Most notably, she wants Ryan to say:

"I have spent my life believing in, and fighting for, the ideals of the Republican Party: limited government, fiscal responsibility, free trade and free markets, the United States’ role as the world’s most important force for peace and liberty. It is not clear to me which, if any, of those convictions Mr. Trump shares."

Ryan actually doesn't want limited government, he actually wants pretty much no government. He has repeatedly introduced budgets that call for eliminating all of the federal government except Social Security, Medicare, Medicaid, and the military by 2050. His budgets provide zero funding for the Justice Department, the State Department, the Food and Drug Administration, the National Institutes of Health, the Education Department, the National Park Service and everything else we think of as the federal government.

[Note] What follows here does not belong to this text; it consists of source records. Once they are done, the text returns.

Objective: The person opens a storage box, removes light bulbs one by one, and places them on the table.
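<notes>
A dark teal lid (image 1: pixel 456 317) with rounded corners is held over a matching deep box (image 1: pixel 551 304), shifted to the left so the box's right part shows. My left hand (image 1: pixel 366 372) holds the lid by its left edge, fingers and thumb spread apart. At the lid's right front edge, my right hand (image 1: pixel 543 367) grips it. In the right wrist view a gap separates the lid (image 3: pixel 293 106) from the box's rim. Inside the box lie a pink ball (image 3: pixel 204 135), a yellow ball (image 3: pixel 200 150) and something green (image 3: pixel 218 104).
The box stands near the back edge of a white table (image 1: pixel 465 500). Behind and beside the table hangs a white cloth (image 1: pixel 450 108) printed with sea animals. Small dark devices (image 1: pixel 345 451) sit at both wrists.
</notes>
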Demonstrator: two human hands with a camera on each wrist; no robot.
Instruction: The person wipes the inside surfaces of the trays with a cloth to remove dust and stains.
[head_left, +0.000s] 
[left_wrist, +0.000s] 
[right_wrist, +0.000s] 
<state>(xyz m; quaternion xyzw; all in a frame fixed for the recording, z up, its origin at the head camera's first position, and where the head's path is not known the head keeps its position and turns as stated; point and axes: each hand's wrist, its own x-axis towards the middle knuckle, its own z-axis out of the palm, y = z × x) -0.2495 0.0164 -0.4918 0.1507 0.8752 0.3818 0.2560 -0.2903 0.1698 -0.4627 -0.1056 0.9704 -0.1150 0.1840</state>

As a big supporter of stronger and longer patent and copyright protection, it is hard to see how Ryan can claim to be a supporter of free trade and free markets. As far as fiscal responsibility, Ryan has proposed huge tax cuts that would go disproportionately to the wealthy, which he claims will be offset by ending deductions which he has never named.

She also has a reference to Social Security and Medicare, with Ryan then saying that he wants to "get entitlement spending under control." If Ryan were being honest he would of course tell the convention that he wants to privatize both programs.

It's not clear why Ms. Marcus thinks it's appropriate for Ryan to misrepresent his fundamental political positions in this address to the Republican convention.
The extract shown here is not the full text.